Repeat the entries exactly but omit the pictures.
━━ SOURCE MATERIAL ━━
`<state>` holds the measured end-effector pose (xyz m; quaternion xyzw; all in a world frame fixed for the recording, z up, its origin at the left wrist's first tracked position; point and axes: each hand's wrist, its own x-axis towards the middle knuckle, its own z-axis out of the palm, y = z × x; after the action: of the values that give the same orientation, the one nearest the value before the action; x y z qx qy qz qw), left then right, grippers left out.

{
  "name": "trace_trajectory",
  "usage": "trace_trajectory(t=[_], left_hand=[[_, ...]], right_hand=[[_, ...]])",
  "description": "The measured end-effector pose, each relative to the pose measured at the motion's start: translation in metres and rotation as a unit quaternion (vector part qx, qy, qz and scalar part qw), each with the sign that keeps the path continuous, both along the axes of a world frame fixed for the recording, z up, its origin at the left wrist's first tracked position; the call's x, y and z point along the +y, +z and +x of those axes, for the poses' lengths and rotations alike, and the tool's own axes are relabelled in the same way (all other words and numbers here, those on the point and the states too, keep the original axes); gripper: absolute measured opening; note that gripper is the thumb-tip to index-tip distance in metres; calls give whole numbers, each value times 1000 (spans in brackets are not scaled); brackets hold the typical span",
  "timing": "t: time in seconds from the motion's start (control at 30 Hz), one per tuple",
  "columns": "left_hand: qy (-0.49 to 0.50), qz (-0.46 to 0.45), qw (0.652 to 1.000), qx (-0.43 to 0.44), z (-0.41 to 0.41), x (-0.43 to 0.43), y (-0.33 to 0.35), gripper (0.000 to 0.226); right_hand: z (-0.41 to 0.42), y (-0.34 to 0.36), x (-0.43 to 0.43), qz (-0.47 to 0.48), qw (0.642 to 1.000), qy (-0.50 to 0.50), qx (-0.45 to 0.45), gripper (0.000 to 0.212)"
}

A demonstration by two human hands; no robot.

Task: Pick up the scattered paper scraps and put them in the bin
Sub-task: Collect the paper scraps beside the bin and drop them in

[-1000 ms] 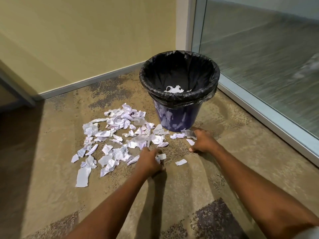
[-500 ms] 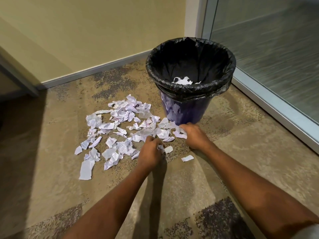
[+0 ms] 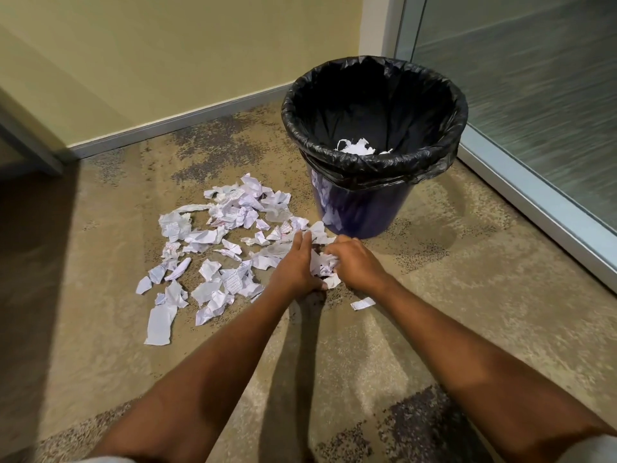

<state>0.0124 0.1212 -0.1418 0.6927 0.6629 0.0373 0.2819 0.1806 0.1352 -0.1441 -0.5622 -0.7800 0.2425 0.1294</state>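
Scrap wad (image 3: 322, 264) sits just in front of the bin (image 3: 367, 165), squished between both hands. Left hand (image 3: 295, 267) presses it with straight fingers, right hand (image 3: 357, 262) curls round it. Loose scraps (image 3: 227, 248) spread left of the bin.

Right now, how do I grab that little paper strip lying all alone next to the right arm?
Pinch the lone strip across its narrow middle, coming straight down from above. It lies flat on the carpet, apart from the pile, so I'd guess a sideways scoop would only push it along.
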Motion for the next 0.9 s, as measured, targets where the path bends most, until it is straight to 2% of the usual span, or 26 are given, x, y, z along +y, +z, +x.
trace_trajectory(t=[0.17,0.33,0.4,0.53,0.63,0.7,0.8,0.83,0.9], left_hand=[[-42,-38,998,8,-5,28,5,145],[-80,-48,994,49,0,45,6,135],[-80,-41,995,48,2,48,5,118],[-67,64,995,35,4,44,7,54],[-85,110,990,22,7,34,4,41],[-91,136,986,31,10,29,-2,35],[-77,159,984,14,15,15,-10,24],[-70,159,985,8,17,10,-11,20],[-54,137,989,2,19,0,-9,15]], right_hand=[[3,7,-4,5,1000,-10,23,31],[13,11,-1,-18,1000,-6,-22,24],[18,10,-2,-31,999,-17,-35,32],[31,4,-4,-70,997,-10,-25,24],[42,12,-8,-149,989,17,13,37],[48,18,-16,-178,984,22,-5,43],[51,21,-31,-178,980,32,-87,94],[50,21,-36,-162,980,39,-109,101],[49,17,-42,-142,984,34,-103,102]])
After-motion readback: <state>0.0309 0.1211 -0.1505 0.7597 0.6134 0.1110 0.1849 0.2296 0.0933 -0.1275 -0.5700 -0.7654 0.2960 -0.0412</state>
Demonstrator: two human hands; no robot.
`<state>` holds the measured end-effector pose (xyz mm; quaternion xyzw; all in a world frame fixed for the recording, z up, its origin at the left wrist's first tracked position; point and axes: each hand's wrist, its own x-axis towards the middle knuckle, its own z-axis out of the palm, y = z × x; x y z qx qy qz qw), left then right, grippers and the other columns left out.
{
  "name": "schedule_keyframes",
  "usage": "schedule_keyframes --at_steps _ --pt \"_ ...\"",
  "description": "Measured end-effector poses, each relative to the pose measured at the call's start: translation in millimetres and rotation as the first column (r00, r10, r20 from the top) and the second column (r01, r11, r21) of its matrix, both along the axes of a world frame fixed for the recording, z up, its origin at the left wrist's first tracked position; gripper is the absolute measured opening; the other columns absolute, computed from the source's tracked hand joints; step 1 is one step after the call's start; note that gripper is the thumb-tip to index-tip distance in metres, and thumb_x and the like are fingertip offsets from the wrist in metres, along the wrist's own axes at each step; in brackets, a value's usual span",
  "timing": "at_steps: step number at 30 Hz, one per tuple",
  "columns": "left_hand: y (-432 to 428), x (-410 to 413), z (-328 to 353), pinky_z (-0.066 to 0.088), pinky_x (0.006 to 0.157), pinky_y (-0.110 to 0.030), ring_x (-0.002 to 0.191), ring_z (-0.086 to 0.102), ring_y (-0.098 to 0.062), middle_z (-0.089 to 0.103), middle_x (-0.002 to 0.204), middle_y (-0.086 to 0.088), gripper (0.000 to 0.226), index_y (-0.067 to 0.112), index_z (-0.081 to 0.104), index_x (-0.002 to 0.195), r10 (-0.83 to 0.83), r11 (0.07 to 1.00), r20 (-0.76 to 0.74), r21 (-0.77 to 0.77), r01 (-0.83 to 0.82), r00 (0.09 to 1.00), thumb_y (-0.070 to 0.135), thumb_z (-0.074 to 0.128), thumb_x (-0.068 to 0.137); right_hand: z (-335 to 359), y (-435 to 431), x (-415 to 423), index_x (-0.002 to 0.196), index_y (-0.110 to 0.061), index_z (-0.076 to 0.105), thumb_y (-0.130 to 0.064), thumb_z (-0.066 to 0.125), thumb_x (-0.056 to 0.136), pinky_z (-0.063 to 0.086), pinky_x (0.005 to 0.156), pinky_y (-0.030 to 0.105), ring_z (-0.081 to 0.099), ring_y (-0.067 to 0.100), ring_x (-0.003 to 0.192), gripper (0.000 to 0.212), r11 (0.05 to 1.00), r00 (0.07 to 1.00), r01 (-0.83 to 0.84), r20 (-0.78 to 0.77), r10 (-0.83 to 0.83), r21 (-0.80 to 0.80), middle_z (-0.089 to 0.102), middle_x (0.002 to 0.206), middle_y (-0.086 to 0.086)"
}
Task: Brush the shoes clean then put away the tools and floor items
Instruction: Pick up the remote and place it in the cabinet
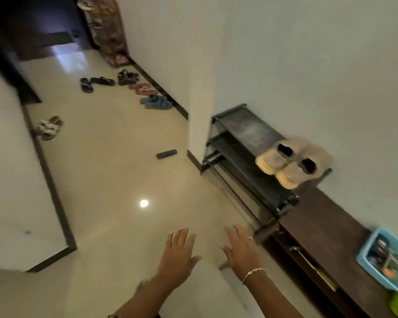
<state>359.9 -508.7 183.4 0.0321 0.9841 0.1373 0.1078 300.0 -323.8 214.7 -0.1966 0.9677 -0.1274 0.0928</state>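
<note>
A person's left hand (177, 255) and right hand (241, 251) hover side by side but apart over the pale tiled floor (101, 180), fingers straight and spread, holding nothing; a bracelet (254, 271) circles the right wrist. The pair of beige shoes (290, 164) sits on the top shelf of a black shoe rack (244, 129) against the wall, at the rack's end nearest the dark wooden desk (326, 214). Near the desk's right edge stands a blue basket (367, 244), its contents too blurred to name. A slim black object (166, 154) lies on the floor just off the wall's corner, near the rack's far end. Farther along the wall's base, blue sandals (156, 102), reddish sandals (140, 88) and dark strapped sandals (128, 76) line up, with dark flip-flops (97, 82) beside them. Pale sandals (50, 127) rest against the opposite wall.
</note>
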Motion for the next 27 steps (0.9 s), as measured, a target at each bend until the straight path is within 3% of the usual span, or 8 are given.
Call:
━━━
● YOUR SOLUTION
`<state>` holds the measured end-effector pose (xyz m; quaternion xyzw; all in a world frame fixed for the recording, z up, its origin at the left wrist's first tracked position; point and axes: each hand's wrist, its own x-axis towards the middle knuckle, its own z-axis out of the palm, y = z × x; after the action: of the values that give the same orientation, the one nearest the value before the action; x y z qx qy qz qw), left then right, grippers left out.

{
  "name": "trace_trajectory",
  "usage": "trace_trajectory(t=[_], left_hand=[[_, ...]], right_hand=[[_, ...]])",
  "description": "The measured end-effector pose, each relative to the pose measured at the motion's start: translation in metres and rotation as a unit quaternion (vector part qx, qy, qz and scalar part qw), each with the sign that keeps the path continuous, both along the axes of a world frame fixed for the recording, z up, its origin at the left wrist's first tracked position; the call's x, y and z point along the +y, +z and +x of those axes, for the poses' lengths and rotations alike, and the tool's own axes are relabelled in the same way (all other words and numbers here, those on the point and the states too, keep the original axes); gripper: absolute measured opening; note that gripper is the thumb-tip to index-tip distance in metres; calls give whole numbers, each value times 1000 (spans in brackets are not scaled); brackets hold the typical span",
  "timing": "t: time in seconds from the motion's start (control at 30 Hz), one per tuple",
  "columns": "left_hand: qy (-0.49 to 0.50), qz (-0.46 to 0.45), qw (0.652 to 1.000), qx (-0.43 to 0.44), z (-0.41 to 0.41), x (-0.43 to 0.43), y (-0.33 to 0.35), gripper (0.000 to 0.226); right_hand: z (-0.41 to 0.42), y (-0.34 to 0.36), x (-0.43 to 0.43), qz (-0.47 to 0.48), qw (0.642 to 1.000), qy (-0.50 to 0.50), qx (-0.45 to 0.45), gripper (0.000 to 0.212)"
}

A demonstration by two human hands; no robot.

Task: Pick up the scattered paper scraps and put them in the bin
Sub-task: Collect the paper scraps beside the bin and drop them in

[-1000 ms] 
[-500 ms] 
[+0 ms] 

<state>0.0124 0.1212 -0.1418 0.6927 0.6629 0.0373 0.2819 0.1806 0.1352 -0.1441 -0.5622 -0.7800 0.2425 0.1294</state>
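Scrap wad (image 3: 322, 264) sits just in front of the bin (image 3: 367, 165), squished between both hands. Left hand (image 3: 295, 267) presses it with straight fingers, right hand (image 3: 357, 262) curls round it. Loose scraps (image 3: 227, 248) spread left of the bin.

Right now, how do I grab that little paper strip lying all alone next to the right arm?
Pinch the lone strip across its narrow middle, coming straight down from above. It lies flat on the carpet, apart from the pile, so I'd guess a sideways scoop would only push it along.
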Motion for the next 0.9 s, as measured, targets where the path bends most, until it is straight to 2% of the usual span, or 26 are given, x, y, z along +y, +z, +x.
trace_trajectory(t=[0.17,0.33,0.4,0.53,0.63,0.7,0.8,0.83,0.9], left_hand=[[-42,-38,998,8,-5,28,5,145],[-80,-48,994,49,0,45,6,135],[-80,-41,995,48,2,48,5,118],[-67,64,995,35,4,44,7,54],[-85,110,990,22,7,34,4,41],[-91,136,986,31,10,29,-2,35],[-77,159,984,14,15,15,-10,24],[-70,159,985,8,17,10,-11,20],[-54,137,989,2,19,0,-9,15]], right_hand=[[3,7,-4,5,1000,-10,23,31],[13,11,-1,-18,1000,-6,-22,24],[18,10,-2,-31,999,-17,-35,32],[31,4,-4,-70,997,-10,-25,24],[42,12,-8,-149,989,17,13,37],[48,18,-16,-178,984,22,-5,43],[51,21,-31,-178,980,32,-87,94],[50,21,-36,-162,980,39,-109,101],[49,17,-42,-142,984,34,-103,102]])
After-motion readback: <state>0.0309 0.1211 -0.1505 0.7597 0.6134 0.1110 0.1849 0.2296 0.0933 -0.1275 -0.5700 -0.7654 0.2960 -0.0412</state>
Demonstrator: two human hands; no robot.
`<state>` holds the measured end-effector pose (xyz mm; quaternion xyzw; all in a world frame fixed for the recording, z up, its origin at the left wrist's first tracked position; point and axes: each hand's wrist, its own x-axis towards the middle knuckle, its own z-axis out of the palm, y = z × x; x y z qx qy qz qw), left then right, grippers and the other columns left out.
{
  "name": "schedule_keyframes",
  "usage": "schedule_keyframes --at_steps _ --pt \"_ ...\"",
  "description": "Measured end-effector poses, each relative to the pose measured at the call's start: translation in millimetres and rotation as the first column (r00, r10, r20 from the top) and the second column (r01, r11, r21) of its matrix, both along the axes of a world frame fixed for the recording, z up, its origin at the left wrist's first tracked position; gripper is the absolute measured opening; the other columns absolute, computed from the source's tracked hand joints; step 1 is one step after the call's start; note that gripper is the thumb-tip to index-tip distance in metres, and thumb_x and the like are fingertip offsets from the wrist in metres, along the wrist's own axes at each step; in brackets, a value's usual span",
  "timing": "at_steps: step number at 30 Hz, one per tuple",
  "columns": "left_hand: y (-432 to 428), x (-410 to 413), z (-328 to 353), pinky_z (-0.066 to 0.088), pinky_x (0.006 to 0.157), pinky_y (-0.110 to 0.030), ring_x (-0.002 to 0.191), ring_z (-0.086 to 0.102), ring_y (-0.098 to 0.062), middle_z (-0.089 to 0.103), middle_x (-0.002 to 0.204), middle_y (-0.086 to 0.088), gripper (0.000 to 0.226), index_y (-0.067 to 0.112), index_z (-0.081 to 0.104), index_x (-0.002 to 0.195), r10 (-0.83 to 0.83), r11 (0.07 to 1.00), r20 (-0.76 to 0.74), r21 (-0.77 to 0.77), r01 (-0.83 to 0.82), r00 (0.09 to 1.00), thumb_y (-0.070 to 0.135), thumb_z (-0.074 to 0.128), thumb_x (-0.068 to 0.137); right_hand: z (-335 to 359), y (-435 to 431), x (-415 to 423), index_x (-0.002 to 0.196), index_y (-0.110 to 0.061), index_z (-0.076 to 0.105), thumb_y (-0.130 to 0.064), thumb_z (-0.066 to 0.125), thumb_x (-0.056 to 0.136), pinky_z (-0.063 to 0.086), pinky_x (0.005 to 0.156), pinky_y (-0.030 to 0.105), ring_z (-0.081 to 0.099), ring_y (-0.067 to 0.100), ring_x (-0.003 to 0.192), gripper (0.000 to 0.212), r11 (0.05 to 1.00), r00 (0.07 to 1.00), r01 (-0.83 to 0.84), r20 (-0.78 to 0.77), r10 (-0.83 to 0.83), r21 (-0.80 to 0.80), middle_z (-0.089 to 0.102), middle_x (0.002 to 0.206), middle_y (-0.086 to 0.086)"
}
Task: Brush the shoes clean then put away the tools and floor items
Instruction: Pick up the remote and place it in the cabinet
<state>359.9 -508.7 183.4 0.0321 0.9841 0.1373 0.1078 300.0 -323.8 214.7 -0.1966 0.9677 -0.1274 0.0928</state>
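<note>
A person's left hand (177, 255) and right hand (241, 251) hover side by side but apart over the pale tiled floor (101, 180), fingers straight and spread, holding nothing; a bracelet (254, 271) circles the right wrist. The pair of beige shoes (290, 164) sits on the top shelf of a black shoe rack (244, 129) against the wall, at the rack's end nearest the dark wooden desk (326, 214). Near the desk's right edge stands a blue basket (367, 244), its contents too blurred to name. A slim black object (166, 154) lies on the floor just off the wall's corner, near the rack's far end. Farther along the wall's base, blue sandals (156, 102), reddish sandals (140, 88) and dark strapped sandals (128, 76) line up, with dark flip-flops (97, 82) beside them. Pale sandals (50, 127) rest against the opposite wall.
</note>
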Motion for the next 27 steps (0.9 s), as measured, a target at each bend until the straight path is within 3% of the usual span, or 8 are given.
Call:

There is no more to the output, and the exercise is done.